» **What the exercise asks**
Print out the data exactly, keeping every image out of it.

» **Recorded information**
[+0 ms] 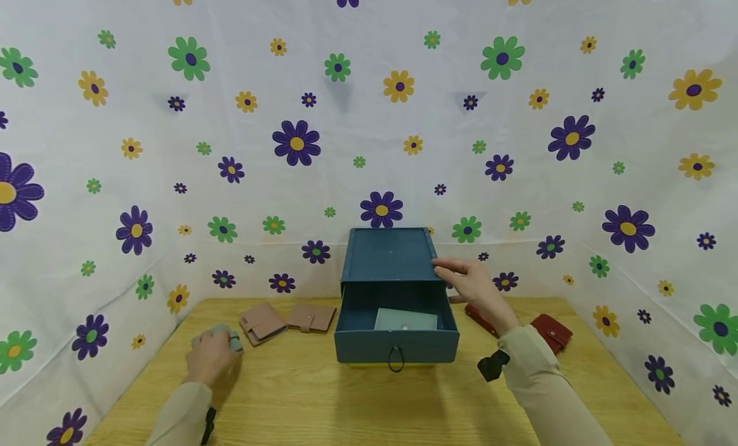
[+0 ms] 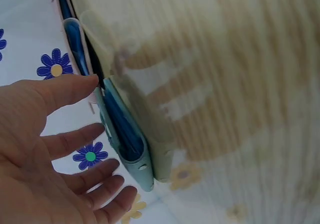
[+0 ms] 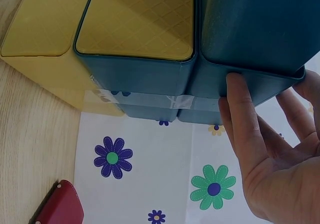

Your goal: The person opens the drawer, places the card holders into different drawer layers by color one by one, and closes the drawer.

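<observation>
My left hand (image 1: 209,357) is at a pale mint wallet (image 2: 131,149) on the left of the table, and its fingertips are against or very close to the wallet's side in the left wrist view. The fingers are spread and gently bent, not wrapped round it. On the right, my right hand (image 1: 475,286) rests its nearly straight fingers on the top edge and side of a blue drawer box (image 1: 392,254). The box's drawer (image 1: 398,348) is pulled out, with a light mint wallet (image 1: 406,319) lying inside.
Two pinkish-brown wallets (image 1: 262,322) lie left of the box. To its right are a dark red wallet (image 1: 551,332) and another red item (image 1: 481,319), partly hidden by my right arm. Yellow drawers (image 3: 135,23) show below the blue one. A flowered cloth (image 1: 369,113) surrounds the wooden table.
</observation>
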Demonstrator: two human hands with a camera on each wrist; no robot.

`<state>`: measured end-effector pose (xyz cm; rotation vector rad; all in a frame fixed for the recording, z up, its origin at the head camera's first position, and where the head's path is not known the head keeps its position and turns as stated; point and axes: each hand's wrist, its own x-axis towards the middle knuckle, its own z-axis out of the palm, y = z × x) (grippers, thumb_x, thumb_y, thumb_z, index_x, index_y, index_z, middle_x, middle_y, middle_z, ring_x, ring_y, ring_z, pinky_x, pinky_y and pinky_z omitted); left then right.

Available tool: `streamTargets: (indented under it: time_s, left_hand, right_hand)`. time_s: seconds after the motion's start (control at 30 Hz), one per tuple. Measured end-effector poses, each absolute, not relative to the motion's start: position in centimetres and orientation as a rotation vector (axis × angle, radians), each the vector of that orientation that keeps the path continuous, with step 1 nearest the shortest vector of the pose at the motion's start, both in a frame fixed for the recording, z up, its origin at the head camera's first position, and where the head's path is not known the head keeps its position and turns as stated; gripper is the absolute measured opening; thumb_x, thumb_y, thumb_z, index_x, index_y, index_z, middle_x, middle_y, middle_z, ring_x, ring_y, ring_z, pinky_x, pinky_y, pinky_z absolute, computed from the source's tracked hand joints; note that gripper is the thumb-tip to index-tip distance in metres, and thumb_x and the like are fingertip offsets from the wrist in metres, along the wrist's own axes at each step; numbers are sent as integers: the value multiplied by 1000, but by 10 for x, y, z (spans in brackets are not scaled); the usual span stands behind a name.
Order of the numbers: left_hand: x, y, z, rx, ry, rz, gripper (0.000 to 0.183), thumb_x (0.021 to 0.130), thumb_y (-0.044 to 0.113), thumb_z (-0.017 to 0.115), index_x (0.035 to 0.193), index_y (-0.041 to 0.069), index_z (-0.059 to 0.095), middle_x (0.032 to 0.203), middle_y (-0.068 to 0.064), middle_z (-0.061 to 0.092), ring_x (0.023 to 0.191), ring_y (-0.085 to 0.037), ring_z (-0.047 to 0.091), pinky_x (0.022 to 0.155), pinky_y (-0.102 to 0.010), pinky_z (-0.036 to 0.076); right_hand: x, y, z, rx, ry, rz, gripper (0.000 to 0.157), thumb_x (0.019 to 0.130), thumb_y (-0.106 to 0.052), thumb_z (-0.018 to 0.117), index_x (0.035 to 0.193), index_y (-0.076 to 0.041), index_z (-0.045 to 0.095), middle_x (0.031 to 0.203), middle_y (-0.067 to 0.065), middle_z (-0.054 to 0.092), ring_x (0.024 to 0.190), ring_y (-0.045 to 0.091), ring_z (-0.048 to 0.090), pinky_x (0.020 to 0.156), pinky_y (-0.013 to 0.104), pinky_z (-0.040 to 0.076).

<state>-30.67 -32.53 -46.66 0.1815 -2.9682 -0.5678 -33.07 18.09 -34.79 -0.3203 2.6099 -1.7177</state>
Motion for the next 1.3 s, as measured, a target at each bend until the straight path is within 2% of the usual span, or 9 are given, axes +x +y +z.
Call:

» **Finished task**
[+0 ms] 
[+0 ms] 
[+0 ms] 

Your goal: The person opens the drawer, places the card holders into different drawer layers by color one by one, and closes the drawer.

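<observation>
My left hand (image 1: 209,357) is at a pale mint wallet (image 2: 131,149) on the left of the table, and its fingertips are against or very close to the wallet's side in the left wrist view. The fingers are spread and gently bent, not wrapped round it. On the right, my right hand (image 1: 475,286) rests its nearly straight fingers on the top edge and side of a blue drawer box (image 1: 392,254). The box's drawer (image 1: 398,348) is pulled out, with a light mint wallet (image 1: 406,319) lying inside.
Two pinkish-brown wallets (image 1: 262,322) lie left of the box. To its right are a dark red wallet (image 1: 551,332) and another red item (image 1: 481,319), partly hidden by my right arm. Yellow drawers (image 3: 135,23) show below the blue one. A flowered cloth (image 1: 369,113) surrounds the wooden table.
</observation>
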Demonstrator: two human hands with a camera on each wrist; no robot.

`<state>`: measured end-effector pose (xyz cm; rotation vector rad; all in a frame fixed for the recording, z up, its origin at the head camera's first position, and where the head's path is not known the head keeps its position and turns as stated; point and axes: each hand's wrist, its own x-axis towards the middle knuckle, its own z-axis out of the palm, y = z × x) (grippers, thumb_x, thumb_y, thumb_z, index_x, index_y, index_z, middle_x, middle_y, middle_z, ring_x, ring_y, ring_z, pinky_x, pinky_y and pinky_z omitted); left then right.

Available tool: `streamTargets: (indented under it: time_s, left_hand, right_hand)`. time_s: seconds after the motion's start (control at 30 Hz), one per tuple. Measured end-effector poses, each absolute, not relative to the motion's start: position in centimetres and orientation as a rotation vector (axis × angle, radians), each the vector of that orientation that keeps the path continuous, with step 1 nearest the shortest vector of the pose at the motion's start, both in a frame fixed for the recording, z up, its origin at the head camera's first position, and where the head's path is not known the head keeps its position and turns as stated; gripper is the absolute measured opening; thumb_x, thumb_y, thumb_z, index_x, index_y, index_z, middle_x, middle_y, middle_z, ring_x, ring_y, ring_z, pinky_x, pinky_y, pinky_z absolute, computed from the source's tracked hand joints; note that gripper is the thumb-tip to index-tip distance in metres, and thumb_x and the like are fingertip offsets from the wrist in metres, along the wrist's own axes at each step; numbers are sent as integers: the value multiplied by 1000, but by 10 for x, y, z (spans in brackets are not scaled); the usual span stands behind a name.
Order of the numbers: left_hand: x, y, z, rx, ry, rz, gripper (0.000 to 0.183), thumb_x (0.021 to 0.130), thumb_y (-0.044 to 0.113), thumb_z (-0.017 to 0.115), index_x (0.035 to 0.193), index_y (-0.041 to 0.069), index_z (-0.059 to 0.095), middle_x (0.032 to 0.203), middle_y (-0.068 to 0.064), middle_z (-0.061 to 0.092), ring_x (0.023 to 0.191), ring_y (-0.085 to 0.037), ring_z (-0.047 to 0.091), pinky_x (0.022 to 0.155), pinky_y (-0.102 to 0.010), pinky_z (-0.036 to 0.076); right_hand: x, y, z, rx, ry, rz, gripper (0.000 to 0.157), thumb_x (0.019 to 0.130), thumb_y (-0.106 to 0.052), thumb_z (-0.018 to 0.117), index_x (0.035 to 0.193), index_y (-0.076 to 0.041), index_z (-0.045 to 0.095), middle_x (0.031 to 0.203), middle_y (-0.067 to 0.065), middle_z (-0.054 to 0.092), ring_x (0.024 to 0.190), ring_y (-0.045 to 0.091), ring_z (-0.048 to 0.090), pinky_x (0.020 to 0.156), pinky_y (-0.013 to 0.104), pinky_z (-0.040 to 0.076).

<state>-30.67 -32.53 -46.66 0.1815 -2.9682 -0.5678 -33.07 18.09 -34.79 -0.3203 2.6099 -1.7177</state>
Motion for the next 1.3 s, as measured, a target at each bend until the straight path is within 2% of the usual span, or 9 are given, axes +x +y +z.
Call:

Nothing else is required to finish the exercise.